Читать книгу Fantasio - Marion Stoll - Страница 9
Ein Idol stirbt und eine Welt zerbricht
ОглавлениеImmer seltener tauchte Elfi in Carls Gedanken auf. Ein paar Mal hatte er sich bei Buddy nach ihr erkundigt. Doch der hatte sie seit ihrer ersten Begegnung im Fantasio auch nicht wiedergesehen. Aus den Augen, aus dem Sinn? Nein! Sie war lediglich in den Hintergrund getreten. Es gibt einfach Dinge, die vergisst du niemals in deinem Leben. Auch nicht das, was dann geschah.
Es traf sie mit der ganzen brutalen Wucht, so wie es diese unfassbaren Schreckensnachrichten über Naturkatastrophen oder so taten, und sie wollten es erst gar nicht so recht glauben, dachten an eine Falschmeldung. Aber es war keine Zeitungsente, sämtliche Erklärungen und Artikel, die über dieses Ereignis berichteten, waren unzweifelhaft echt. Diesmal hatte es einen von ganz weit oben getroffen, einen von den ganz Großen. Sie brachten es als Sensation in den Abendnachrichten.
Brian Jones, Mitbegründer und Gitarrist der Rolling Stones, wurde tot in seinem eigenen Swimmingpool aufgefunden. Er starb mit 27 und hatte den Großteil seines Erwachsenenlebens im Rampenlicht gestanden. Und jetzt ... elendig abgesoffen? Offizielle Todesursache laut Obduktionsbefund: Leberversagen.
Einen Ersatzgitarristen hatten sie bereits am Start. Mick Taylor wechselte von John Mayall’s Bluesbreakers zu den Steinen.
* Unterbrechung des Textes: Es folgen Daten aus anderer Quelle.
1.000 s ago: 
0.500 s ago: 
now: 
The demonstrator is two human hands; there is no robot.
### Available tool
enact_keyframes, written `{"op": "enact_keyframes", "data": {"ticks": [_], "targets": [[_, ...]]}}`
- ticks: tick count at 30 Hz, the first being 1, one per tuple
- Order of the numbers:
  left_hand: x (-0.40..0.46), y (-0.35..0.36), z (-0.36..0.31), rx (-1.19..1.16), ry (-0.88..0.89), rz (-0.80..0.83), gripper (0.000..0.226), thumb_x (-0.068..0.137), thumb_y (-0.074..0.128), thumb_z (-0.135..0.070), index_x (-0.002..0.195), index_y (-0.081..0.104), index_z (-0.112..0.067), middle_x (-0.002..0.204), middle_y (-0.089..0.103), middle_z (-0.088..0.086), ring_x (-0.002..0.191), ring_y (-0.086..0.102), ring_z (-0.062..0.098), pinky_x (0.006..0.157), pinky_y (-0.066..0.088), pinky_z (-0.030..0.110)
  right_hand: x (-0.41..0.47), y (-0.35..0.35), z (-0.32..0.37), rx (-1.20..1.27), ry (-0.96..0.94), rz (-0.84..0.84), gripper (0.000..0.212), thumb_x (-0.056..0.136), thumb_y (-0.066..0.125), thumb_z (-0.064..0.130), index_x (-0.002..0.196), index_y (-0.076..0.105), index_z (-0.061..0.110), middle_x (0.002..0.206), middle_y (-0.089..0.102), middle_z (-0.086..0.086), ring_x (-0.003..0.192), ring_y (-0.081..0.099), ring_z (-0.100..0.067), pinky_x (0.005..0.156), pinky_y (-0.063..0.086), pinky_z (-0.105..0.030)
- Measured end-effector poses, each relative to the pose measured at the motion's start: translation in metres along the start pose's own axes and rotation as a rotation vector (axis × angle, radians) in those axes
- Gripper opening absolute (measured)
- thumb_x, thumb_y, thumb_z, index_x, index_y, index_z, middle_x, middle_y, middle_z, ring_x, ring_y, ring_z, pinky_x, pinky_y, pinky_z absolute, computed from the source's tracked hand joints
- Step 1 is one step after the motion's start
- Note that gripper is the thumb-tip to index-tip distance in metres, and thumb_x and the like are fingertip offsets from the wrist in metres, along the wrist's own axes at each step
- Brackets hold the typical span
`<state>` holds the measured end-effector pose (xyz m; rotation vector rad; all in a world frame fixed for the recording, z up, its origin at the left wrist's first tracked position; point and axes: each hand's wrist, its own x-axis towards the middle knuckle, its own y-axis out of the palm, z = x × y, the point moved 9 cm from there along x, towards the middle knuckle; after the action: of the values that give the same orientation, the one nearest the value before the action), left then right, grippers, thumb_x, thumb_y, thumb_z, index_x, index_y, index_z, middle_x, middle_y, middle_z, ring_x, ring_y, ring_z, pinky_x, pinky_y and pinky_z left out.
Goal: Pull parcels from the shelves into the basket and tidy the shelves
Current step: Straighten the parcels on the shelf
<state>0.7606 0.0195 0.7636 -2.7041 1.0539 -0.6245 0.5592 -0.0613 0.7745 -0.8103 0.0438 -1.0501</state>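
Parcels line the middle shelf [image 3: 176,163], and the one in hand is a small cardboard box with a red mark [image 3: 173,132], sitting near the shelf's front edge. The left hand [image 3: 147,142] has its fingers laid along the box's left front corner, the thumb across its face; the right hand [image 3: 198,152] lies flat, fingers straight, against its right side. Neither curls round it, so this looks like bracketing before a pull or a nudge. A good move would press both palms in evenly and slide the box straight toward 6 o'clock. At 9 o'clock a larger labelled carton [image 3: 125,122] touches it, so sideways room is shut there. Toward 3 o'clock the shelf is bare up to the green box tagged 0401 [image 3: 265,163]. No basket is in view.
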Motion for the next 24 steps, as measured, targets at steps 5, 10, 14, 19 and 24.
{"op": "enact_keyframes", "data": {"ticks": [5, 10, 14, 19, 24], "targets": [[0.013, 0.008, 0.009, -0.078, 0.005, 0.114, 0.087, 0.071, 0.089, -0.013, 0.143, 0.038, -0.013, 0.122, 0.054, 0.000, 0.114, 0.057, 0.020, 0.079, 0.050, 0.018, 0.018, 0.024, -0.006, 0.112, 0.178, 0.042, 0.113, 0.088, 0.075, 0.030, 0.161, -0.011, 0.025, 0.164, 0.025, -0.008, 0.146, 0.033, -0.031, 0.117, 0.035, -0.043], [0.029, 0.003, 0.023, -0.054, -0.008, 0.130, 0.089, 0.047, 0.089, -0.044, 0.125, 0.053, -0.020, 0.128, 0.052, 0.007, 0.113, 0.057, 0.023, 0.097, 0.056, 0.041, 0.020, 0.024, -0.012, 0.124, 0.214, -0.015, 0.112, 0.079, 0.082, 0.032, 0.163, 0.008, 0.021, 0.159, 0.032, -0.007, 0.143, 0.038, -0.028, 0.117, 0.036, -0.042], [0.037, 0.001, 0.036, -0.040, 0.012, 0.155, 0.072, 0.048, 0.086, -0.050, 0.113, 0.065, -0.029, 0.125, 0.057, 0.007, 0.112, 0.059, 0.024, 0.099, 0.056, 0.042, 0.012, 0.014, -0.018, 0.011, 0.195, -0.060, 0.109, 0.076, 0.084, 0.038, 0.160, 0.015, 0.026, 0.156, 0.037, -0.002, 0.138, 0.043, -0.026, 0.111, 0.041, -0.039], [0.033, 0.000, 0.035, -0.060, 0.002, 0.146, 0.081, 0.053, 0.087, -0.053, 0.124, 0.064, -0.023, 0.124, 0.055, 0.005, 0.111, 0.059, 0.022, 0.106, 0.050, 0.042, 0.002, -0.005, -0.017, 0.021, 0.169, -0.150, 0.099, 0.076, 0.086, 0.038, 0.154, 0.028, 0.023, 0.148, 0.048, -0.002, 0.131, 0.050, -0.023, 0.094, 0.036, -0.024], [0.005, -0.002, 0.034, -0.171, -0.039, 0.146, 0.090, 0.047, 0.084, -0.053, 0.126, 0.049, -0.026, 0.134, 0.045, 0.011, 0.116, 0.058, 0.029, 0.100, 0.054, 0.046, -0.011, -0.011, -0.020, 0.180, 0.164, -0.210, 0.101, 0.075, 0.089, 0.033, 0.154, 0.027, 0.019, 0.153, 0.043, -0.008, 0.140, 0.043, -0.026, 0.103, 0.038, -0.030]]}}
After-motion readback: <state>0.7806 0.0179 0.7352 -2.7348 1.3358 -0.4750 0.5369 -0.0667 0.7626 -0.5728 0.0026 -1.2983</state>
Sie hatten sich für den Abend im Masterpiece verabredet, einer kleinen Vorstadtkneipe mit Stil und guter Musik. Den Bernie kannten sie persönlich. Der war auf derselben Schule gewesen, zwei Jahrgänge über ihnen. Den Laden hatte er direkt nach seinem verkorksten Schulabschluss übernommen und seitdem nichts anderes mehr gemacht. Der Rote. So nannten sie ihn wegen seiner feuerroten Haare.
Gonzo konnte endlich wieder normal zubeißen, hatte seine Zähne überkront bekommen. Und einen kleinen Spitzbart hatte er sich wachsen lassen, wirkte insgesamt verwegener. „Scheiße, er war mein Lieblingsgitarrist“, jammerte er, sah plötzlich hilflos aus und fing an zu flennen.
„Das klingt nicht plausibel, Leute“, meinte Whisky. „Es sei denn, der gute Brian konnte nicht schwimmen. Na ja, werden nie die ganze Wahrheit erfahren.“ Er tippte nachdenklich auf sein leeres Bierglas. „Und was sagt uns das?“
„Noch ’n lecker Pils?“, fragte der Rote.
„Was meinst du, Whisky?“, fragte Carl und stürzte seinen Korn hinunter, der in diesem Fall aufs Haus ging.
„Ja, mach mal, Berni!“ Whisky stutzte. „Sag mal, hast du was mit deinen Haaren gemacht?“, fragte er den Roten.
Alle sahen den armen Bernie an, der aussah, als wäre er direkt an einer 220-Volt-Leitung angeschlossen. Seine Haare standen spiralförmig von der Kopfhaut ab, wie statisch aufgeladen.
„Hab mir ’n neues Shampoo zugelegt“, sagte der Rote. „Sind nur natürliche Zutaten drin.“
„Da siehst du, was dieser Öko-Kram bringt“, meinte Whisky und wendete sich wieder den Jungs zu. „Wo waren wir gleich stehengeblieben?“
„Was sagt uns das?“, half ihm Carl.
„Ach so, ja … Sie sind keine Götter, wollte ich sagen. Sie sind genauso sterblich wie unsereins und jeder andere.“
In den folgenden Wochen drehte sich nur eine einzige Platte auf dem Teller seines Telefunken: After-Math, sein erstes Album von den Rolling Stones. Und jedes Mal bei Lady Jane dachte Carl an Brian. Vielleicht war er das Opfer seines Ruhmes geworden und starb durch Drogen oder fremde Einwirkung. Ein Leben in Berühmtheit und Erfüllung. Dafür kurz. Sehr kurz. War es das wert?